Stretching over a distance of more than 400km/250 miles, the Mount Wudangshan range (150km/93 miles west of Xiangfan) is one of the Taoist Holy Mountains. Its highest point, Peak of Heavenly Pillars (Tianzhu Feng), is 1612m/5290ft; there are 71 other mountains in the range which, although not so high, are no less impressive. All have fairy-tale names such as the Peak of The Taoist Child, The Young Maiden, The Heavenly Steed and The Five Old Men.
The Temple of the Five Dragons was first built on one of the mountain slopes during the Tang period (618-907). Other religious buildings were added between the 10th and 13th c., but nearly all of them were victims of wars during the late Yuan era (1271-1368). In 1412 the Ming Emperor Chengzu ordered large numbers of Taoist temples to be built on Mount Wudangshan. This mammoth task took more than 300,000 workers nearly ten years to complete; they erected 8 palaces, 38 monasteries, 72 temple halls, 39 bridges and 12 pavilions, most of which have survived to this day. The various complexes were extended in 1552-53.

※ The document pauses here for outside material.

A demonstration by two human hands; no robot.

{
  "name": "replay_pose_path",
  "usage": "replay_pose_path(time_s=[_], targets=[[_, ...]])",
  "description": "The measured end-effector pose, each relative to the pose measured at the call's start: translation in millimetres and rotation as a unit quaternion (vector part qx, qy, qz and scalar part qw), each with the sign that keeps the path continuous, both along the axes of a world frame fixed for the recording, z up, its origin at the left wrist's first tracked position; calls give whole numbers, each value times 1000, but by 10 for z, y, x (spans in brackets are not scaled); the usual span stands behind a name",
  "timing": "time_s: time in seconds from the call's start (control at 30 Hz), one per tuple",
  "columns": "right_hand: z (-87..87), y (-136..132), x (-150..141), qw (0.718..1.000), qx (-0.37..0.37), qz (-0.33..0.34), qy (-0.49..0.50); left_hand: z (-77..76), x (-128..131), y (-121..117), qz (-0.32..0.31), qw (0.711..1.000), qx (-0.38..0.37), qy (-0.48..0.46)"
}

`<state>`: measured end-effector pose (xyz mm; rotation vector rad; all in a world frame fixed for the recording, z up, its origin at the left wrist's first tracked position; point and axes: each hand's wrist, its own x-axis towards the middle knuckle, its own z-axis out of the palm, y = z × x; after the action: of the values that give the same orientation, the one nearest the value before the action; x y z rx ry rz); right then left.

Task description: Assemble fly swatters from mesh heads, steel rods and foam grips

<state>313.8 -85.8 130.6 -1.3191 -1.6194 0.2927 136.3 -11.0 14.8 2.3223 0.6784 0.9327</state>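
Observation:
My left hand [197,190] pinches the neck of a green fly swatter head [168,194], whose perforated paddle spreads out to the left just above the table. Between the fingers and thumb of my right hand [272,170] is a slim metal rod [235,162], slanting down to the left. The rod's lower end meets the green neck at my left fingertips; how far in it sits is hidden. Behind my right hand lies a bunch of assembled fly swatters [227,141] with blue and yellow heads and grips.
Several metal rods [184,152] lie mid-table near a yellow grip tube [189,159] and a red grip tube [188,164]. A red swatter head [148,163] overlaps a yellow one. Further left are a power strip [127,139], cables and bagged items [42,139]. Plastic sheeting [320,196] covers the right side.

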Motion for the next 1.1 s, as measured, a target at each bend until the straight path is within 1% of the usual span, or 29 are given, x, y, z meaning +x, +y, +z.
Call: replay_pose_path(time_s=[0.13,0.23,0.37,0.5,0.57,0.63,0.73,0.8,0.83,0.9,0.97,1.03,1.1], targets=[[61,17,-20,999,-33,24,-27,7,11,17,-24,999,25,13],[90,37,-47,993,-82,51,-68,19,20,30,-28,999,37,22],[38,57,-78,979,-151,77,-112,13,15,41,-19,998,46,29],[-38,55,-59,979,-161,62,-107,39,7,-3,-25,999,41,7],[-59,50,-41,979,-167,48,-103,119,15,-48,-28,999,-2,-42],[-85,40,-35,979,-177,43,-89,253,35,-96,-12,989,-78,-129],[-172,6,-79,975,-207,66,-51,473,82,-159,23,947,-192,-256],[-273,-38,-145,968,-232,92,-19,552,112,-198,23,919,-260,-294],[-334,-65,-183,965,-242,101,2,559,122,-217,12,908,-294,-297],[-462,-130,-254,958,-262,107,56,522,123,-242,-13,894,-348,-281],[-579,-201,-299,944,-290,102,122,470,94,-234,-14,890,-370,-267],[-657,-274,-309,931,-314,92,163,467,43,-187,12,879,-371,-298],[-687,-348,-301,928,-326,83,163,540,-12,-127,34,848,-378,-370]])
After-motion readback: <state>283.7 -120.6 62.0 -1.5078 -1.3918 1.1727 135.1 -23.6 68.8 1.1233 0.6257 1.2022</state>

Entrance to the religious precincts is through Gateway to the Mysterious Mountain, 20m/66ft high and 13m/43ft wide and built in the year 1552. The finely-carved bas- and high-reliefs on the four gate pillars portray the legends of the Eight Immortal Taoists. 1 km/1100yd from the Gateway to the Mysterious Mountain the visitor will see the Palace of the Meeting with the True Immortal, which was built in 1417 in memory of Zhang Sanfeng who was known as the “True Immortal”, because he turned down an invitation from two Ming emperors.
The palace contains several large rooms, a gateway and covered walks. In the main hall there is a bronze statue of Zhang Sanfeng.

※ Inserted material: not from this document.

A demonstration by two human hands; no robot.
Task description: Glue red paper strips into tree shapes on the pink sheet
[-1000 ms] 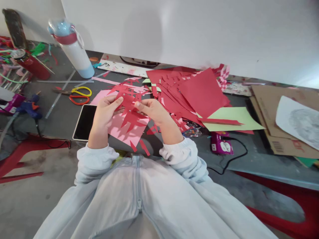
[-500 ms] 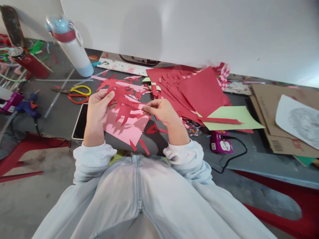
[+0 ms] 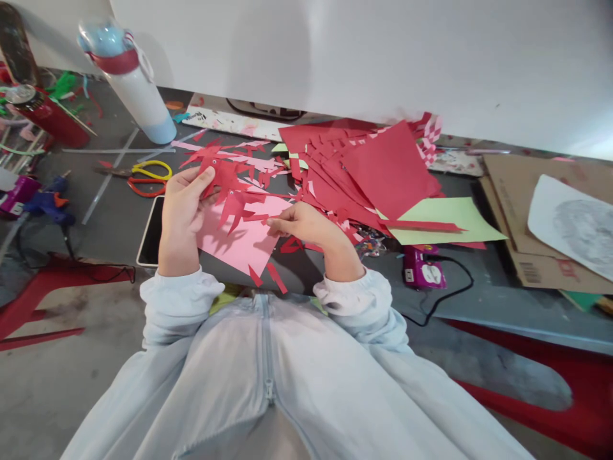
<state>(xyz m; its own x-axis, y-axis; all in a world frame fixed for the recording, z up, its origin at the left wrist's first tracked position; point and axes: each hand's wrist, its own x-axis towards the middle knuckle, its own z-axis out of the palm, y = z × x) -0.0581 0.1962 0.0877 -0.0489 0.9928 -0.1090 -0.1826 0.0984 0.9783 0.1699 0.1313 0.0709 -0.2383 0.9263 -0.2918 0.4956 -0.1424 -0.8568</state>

The Temple of Yuxu Gong was built in 1413, and at that time it had 2000 rooms, making it the largest such temple on Mount Wudangshan. Only the Red Gate, the Red Wall and a pavilion with steles have survived.

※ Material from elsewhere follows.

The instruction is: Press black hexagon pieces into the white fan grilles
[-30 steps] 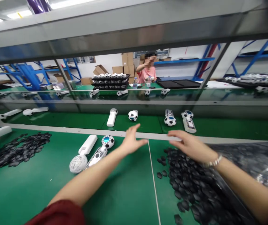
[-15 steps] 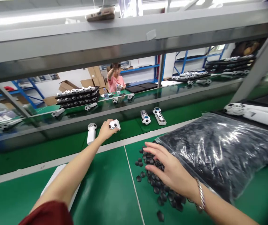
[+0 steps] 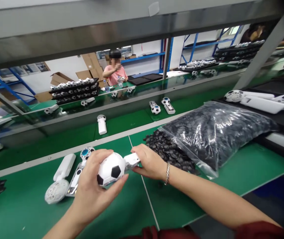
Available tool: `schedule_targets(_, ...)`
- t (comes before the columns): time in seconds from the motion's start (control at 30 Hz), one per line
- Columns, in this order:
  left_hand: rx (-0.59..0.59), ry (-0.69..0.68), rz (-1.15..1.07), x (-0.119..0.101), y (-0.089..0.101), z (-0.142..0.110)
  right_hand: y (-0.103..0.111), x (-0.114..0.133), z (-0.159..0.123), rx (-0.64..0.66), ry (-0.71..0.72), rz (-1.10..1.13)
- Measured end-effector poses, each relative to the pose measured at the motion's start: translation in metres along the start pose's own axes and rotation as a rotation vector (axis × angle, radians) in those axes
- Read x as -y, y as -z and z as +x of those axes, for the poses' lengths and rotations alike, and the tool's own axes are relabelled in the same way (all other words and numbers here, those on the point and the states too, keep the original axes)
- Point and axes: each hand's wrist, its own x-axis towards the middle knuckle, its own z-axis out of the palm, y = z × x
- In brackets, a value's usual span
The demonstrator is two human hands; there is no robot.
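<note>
My left hand [image 3: 92, 189] cups the round football-patterned head of a small white hand-held fan [image 3: 112, 168] over the green bench. My right hand [image 3: 150, 162] pinches the fan's white handle end [image 3: 132, 159]. Just left of the hands lie two more fan parts: a white one with a mesh head [image 3: 57, 189] and an opened one with a blue centre [image 3: 82, 159]. A pile of small black pieces [image 3: 168, 151] spills from a clear plastic bag [image 3: 214, 129] right of my right hand.
Beyond a grey strip runs a green conveyor [image 3: 122, 122] carrying a white fan [image 3: 102, 124] and further football fans [image 3: 160, 107]. A metal shelf frame [image 3: 107, 23] crosses overhead. A person in pink [image 3: 114, 71] sits at the far side beside stacked trays [image 3: 73, 89]. White fans [image 3: 261, 101] lie at right.
My left hand picked the football fan off the conveyor and brought it back over the bench. My right hand left the black pieces and took hold of the fan's handle.
</note>
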Motion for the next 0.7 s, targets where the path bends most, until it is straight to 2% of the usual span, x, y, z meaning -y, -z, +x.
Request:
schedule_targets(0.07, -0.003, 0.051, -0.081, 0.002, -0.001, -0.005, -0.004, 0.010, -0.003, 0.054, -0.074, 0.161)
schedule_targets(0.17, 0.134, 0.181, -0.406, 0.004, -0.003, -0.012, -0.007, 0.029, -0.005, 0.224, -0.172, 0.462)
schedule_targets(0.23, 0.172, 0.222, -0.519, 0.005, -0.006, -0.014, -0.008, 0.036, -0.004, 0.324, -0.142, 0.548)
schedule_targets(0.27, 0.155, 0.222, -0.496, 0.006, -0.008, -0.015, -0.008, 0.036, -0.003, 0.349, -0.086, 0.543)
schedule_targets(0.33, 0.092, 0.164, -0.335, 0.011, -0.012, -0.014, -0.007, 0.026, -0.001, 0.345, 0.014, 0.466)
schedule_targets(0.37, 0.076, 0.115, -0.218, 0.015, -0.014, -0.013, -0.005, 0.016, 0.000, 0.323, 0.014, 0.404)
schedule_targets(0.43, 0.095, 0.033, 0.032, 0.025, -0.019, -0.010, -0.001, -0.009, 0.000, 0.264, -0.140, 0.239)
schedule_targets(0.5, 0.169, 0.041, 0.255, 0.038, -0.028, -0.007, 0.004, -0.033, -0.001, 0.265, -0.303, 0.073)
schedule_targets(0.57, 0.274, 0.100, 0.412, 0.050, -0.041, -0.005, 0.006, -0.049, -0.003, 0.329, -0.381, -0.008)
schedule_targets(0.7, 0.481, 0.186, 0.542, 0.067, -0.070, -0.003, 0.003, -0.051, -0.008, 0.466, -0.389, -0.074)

The Temple of Fuzhen Gong, also built during the reign of the Yongle emperor (1402-14), blends harmoniously with the surrounding landscape.
7km/4’/2 miles further on stands the Palace of Purple Clouds, built in 1413 and still in a good state of preservation. In the main hall pilgrims pay homage to several Taoist deities, including the Jade Emperor and the God of Reason.
On the way to the Peak of Heavenly Pillars (Tianzhu Feng) the climber will pass the Palace of the Greatest Harmony, built in 1416. The main hall is flanked by a Drum Tower (Gu Lou) and a Bell Tower (Zhong Lou), in which hangs a bronze bell which also dates from 1416.
The main purpose of climbimg the Peak of Heavenly Pillars is to visit the Hall of Gold; standing on a stone platform, this building appears to be made of wood but in fact is all in gilded bronze. The individual bronze sections were cast in 1416 and then fixed together. This masterpiece of the art of casting is 5-54m/18ft 2in. high, 14ft 6in. tall and 10ft 4in. deep. The statues, furniture and ritual plate are also all made of bronze. The most important object is the sculpture of the Taoist god Zhenwu Dijun, which weighs ten tonnes. The statues surrounding him are of his successors-the Golden Child, the Jade Maiden, the Fire General and the Water General.